Relatives and neighbors in Phillips' small mountain town of about 3,000 people described the mariner as an avid skier who is deeply involved with his wife, Andrea, and two college-aged children when he returns home from long cruises.

"He's always at sea, so we don't get to see him much," said Terry Aiken, 66, who lives across the street. "But you see him being a husband at home when he's here."

Coggio described Phillips as an outgoing man known for his storytelling.

"Andrea said before: 'If the Somalis there speak English, he'll be having them laughing at some kind of story,"' she said.

Coggio waited anxiously with her half-sister at the captain's home on Wednesday, watching news reports and taking calls from U.S. State Department for updates.

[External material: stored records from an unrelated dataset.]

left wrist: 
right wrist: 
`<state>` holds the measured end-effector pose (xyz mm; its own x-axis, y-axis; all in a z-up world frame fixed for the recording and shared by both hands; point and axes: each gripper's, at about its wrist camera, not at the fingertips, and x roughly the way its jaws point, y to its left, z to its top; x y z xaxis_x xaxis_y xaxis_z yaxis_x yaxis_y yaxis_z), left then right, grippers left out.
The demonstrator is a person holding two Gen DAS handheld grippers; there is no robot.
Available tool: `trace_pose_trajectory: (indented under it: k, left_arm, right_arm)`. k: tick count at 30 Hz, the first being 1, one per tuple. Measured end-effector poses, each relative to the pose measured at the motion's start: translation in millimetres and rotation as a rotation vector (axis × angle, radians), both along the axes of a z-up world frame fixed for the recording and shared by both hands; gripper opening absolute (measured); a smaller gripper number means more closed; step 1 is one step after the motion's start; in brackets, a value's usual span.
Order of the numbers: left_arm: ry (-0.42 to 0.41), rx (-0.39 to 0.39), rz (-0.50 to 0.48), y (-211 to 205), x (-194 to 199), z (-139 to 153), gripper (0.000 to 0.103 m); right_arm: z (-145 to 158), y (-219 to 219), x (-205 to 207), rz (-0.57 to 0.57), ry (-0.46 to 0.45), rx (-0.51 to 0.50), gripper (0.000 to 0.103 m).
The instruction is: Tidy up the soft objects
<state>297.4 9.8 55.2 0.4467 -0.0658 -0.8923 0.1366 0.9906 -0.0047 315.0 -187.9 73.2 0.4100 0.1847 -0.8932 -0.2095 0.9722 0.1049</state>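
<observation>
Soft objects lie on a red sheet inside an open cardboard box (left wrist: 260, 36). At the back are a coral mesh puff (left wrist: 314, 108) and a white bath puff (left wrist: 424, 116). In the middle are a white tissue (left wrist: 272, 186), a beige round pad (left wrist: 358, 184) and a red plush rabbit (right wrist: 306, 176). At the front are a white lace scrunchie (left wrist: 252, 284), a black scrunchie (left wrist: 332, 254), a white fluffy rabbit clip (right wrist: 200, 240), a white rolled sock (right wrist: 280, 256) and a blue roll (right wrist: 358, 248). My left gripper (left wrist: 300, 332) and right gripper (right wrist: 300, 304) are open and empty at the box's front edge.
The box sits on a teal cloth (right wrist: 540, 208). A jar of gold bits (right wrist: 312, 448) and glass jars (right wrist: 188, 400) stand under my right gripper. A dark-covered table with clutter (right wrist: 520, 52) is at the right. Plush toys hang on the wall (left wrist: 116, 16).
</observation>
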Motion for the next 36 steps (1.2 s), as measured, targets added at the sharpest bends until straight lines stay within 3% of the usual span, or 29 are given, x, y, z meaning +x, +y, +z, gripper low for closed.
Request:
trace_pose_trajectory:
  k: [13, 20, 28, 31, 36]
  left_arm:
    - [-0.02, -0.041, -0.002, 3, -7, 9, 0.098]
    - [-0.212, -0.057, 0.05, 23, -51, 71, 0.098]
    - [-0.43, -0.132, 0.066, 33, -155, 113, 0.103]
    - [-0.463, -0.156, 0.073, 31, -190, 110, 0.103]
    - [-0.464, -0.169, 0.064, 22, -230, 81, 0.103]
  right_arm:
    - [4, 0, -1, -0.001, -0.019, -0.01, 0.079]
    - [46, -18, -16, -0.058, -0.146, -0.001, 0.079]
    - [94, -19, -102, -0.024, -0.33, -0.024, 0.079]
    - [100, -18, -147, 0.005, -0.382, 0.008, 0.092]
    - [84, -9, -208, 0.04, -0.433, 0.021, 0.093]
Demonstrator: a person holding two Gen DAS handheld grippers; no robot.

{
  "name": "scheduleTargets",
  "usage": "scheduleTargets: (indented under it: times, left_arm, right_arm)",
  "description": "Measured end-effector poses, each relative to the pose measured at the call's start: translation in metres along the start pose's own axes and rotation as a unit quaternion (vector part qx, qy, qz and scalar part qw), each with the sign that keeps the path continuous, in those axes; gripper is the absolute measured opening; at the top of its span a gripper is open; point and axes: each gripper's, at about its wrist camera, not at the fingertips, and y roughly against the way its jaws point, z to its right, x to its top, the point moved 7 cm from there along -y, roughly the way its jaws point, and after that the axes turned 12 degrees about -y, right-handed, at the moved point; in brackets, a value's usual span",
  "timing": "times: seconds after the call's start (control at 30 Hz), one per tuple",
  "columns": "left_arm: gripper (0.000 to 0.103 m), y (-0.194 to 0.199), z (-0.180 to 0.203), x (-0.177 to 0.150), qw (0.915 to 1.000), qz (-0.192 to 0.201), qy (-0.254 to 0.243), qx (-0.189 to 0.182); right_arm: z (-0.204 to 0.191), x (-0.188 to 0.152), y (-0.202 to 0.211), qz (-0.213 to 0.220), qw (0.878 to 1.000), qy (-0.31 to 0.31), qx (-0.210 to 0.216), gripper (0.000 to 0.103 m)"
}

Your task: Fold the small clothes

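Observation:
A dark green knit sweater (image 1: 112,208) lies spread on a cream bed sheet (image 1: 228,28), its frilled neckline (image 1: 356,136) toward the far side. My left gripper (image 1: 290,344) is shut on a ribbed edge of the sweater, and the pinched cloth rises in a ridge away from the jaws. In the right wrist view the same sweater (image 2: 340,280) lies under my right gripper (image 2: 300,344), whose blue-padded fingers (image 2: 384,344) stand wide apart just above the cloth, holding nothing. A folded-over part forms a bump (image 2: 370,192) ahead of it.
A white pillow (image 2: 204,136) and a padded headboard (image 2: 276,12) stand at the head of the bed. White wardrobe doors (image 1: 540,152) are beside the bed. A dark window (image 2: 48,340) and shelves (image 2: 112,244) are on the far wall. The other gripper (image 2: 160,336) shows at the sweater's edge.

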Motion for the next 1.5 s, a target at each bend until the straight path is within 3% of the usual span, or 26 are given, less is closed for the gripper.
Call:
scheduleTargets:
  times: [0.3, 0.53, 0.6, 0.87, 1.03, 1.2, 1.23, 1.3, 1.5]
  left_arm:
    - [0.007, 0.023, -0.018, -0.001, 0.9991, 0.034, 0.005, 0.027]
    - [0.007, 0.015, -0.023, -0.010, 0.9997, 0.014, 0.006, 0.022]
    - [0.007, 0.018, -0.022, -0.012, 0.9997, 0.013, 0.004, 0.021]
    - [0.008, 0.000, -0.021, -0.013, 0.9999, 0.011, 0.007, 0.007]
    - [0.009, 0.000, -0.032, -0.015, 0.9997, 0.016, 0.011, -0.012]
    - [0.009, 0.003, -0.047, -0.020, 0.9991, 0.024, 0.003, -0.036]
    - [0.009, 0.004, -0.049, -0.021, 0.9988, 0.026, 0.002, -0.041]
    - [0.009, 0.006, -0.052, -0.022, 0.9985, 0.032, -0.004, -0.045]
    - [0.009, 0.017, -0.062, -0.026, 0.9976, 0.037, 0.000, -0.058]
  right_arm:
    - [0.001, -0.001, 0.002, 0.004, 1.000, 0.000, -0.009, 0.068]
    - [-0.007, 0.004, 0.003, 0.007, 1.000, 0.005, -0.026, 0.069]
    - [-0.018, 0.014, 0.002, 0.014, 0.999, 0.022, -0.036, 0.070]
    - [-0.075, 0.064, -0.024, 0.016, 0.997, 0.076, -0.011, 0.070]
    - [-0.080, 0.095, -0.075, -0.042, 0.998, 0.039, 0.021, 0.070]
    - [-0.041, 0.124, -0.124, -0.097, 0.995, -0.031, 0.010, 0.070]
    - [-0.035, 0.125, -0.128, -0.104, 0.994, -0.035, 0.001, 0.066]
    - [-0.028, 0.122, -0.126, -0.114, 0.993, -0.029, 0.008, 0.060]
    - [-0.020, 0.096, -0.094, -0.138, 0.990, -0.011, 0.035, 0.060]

A U.S. warship was on the scene a few hours before dawn Thursday and officials were waiting until sunrise while crew members negotiated with the pirates for the captain's return.

Earlier Wednesday, Mrs. Phillips said her husband left home at the end of March and joined the ship last week.

"I knew exactly where he was," she said. "I just got an e-mail from him and knew he was heading into Mombasa (a city on the coast of Kenya). He had even made the comment that pirate activity was picking up."

She said she always worried about reports of pirates.

"I always hoped it wasn't going to happen to us," she said.

Asked if the family had a message for his captors, Coggio said: "Let him go. Let him come home. Let him go. We want Richard back."